A transferência, porém, depende de aprovação do Conselho Escolar. Outra medida foi a orientação para que as vítimas registrem queixa na polícia. Uma lista das ocorrências será repassada pela direção da escola à promotora Caroline Esteves. ''Acho que a comunhão desses esforços vai ter um resultado positivo. Com cada um cumprindo a sua atribuição, as aulas deverão voltar à normalidade'', avaliou a promotora.
De acordo com a diretora do colégio, Jandira Rodrigues Venturini, uma reunião da comunidade escolar na noite de ontem definiria a retomada das aulas a partir de hoje. O Núcleo Regional de Educação de Umuarama informou que as atividades não foram suspensas nos dias que a maior parte dos alunos não compareceu, mas não descartou a reposição de aulas.

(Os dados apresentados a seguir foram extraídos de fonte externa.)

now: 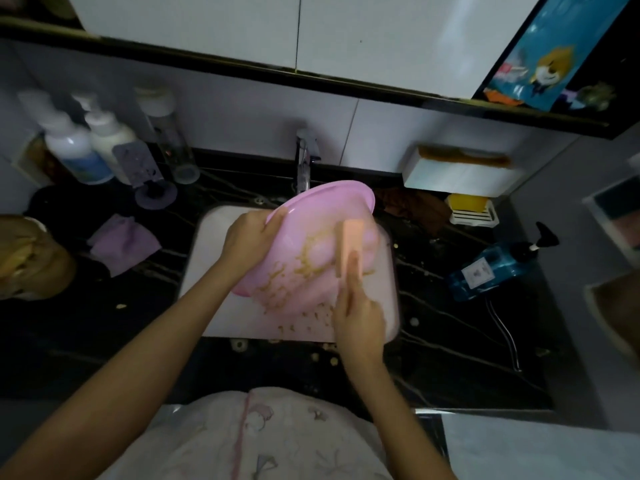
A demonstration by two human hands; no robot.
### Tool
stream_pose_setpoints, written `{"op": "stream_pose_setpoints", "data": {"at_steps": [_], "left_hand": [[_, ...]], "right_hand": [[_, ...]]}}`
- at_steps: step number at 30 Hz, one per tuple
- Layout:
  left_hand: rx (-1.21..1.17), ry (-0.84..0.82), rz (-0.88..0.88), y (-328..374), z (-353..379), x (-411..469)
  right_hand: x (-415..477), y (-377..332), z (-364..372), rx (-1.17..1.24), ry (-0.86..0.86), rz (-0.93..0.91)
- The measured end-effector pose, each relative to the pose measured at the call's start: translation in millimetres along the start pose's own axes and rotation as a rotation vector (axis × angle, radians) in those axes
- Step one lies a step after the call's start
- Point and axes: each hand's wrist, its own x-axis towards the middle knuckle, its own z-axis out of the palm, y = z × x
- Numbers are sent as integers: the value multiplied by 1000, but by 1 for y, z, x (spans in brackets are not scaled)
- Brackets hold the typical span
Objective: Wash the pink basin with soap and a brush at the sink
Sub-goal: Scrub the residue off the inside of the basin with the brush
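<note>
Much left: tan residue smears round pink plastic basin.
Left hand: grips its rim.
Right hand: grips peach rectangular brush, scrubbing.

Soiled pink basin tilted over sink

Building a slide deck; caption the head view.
Left hand grips a round pink plastic basin over the white sink; right hand presses a peach rectangular brush onto its soiled surface.

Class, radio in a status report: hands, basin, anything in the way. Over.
Left hand grips pink basin rim, tilted over sink. Right hand holds brush on soiled inside. Faucet close behind rim.
</note>
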Motion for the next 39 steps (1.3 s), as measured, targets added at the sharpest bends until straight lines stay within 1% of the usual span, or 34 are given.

O prefeito Valter Cesar Rosa (PSDB) encaminhou ontem novo ofício para a Secretaria de Estado da Segurança Pública cobrando aumento do efetivo policial. Francisco Alves tem 7 mil habitantes e apenas dois PMs. ''Outra reivindicação é a implantação da Patrulha Escolar'', acrescentou.
O setor de relações públicas da Polícia Militar informou que novas equipes da Patrulha Escolar serão montadas até maio. ''Algumas cidades do Noroeste serão atendidas, mas não dá para precisar quando o programa vai chegar a Francisco Alves'', advertiu o tenente Wagner de Araújo.